Data for May and June suggest that the rebate payments provided by the Economic Stimulus Act of 2008 may not yet have provided much of a boost to consumption. The increase in personal saving in May and June approximately matched the size of the rebate checks in those months.For those keeping score: that appears roughly consistent with the permanent income hypothesis, or perhaps Ricardian equivalence, but not the Keynesian consumption function. One caveat: as Shapiro and Slemrod note, we can't assume savings rates would have remained constant. Or, well, economists can assume whatever we want of course, but its not necessarily correct - negative shocks to household wealth (housing market) and expected future income (sluggish economy), if unanticipated, would have led people to save more. So the stimulus "worked" to the extent consumption spending was higher than it otherwise would have been, and to the extent this had a multiplier effect. Therefore, we need a structural model to estimate the counter-factual (i.e., the Lucas critique applies). In any case, as Shapiro and Slemrod note (and some argued at the time), one way to make sure the money is spent is for the government to spend it directly.Here are the official numbers from the Bureau of Economic Analysis. Personal saving was $45.6 billion in May, compared to $48.1 billion in stimulus payments in May. Personal saving in June was $23.0 billion, compared to $27.9 stimulus payments in June. In stark contrast, personal saving averaged only $2.9 billion per month during the first four months of the year.
The personal saving rate tells the same story. After running under 0.5% during the first four months of 2008, it jumped to 4.9% in May and 2.5% in June. The change in the personal saving rate corresponds closely to the size of the rebate as a percentage of disposable income. The figure shows how most of the rebate payments appear to have gone straight into saving.
The fact that personal saving jumped by nearly as much as the increase in stimulus payments suggests that most of the rebate checks were saved, at least temporarily, but does not establish it definitively because we cannot be sure what the level of personal consumption expenditures would have been without the rebate checks.
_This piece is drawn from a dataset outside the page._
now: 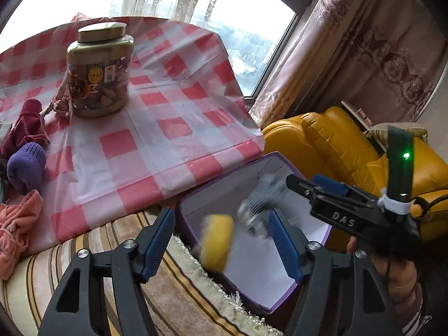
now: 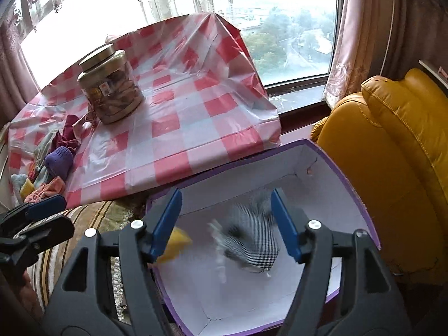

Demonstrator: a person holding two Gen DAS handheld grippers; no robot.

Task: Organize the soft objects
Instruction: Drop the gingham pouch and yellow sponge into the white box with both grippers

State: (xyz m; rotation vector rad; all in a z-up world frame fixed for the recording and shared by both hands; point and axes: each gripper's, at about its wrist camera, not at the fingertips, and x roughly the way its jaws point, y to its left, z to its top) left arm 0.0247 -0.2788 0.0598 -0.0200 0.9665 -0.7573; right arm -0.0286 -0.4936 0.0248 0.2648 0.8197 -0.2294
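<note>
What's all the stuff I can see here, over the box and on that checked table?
Box: one, purple outside, white inside, open, beside the table.
Yellow soft item: one, blurred, over the box.
Black-and-white checked cloth: one, blurred, over the box.
Jar: one, gold lid, on the tablecloth.
Tablecloth: one, red-and-white check.
Soft pile: several, purple, maroon, orange, at the table's left edge.
Armchair: one, yellow, right.
Left tongs: open, blue pads.
Right tongs: open, blue pads.
</note>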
If personal consumption expenditures would have collapsed absent the stimulus payments while personal disposable income would have held steady, then the personal saving rate would have spiked up in May and June in any event, and its sharp rise when the rebates arrived does not then indicate that most of the rebate payments were saved.
That most of the rebate checks were saved is, though, consistent with the results we find using the University of Michigan Survey of Consumers. When consumers were asked whether their stimulus check would lead them to “mostly spend, mostly save, or mostly pay down debt,” only 18% answered that it would lead them to mostly spend more.
Andrew Samwick notes:
So, in the cold light of day, what happened with the rebates was that the government issued more debt than it would otherwise have issued, and consumers now hold less debt than they otherwise would have. That looks like a shifting of liabilities from individual balance sheets to the government balance sheet. In other words, it was a bailout of consumer debt.Of course, our government's liabilities are our liabilities, but they carry a lower rate of interest than household debt, so we are saving on interest and since we are net borrowers from the rest of the world, that does represent a net national saving, rather than just a redistribution (its sort of like one of those "loan consolidations" where you combine your bills into "one low monthly payment"). There is a redistributional impact, though, to the extent that the future tax code is progressive, a larger share of debt will be paid by higher-income households.
In the Journal a few days ago, Martin Feldstein opined that the policy (which he had supported) was a flop. That generated a number of responses, nicely rounded up and added to by Mark Thoma.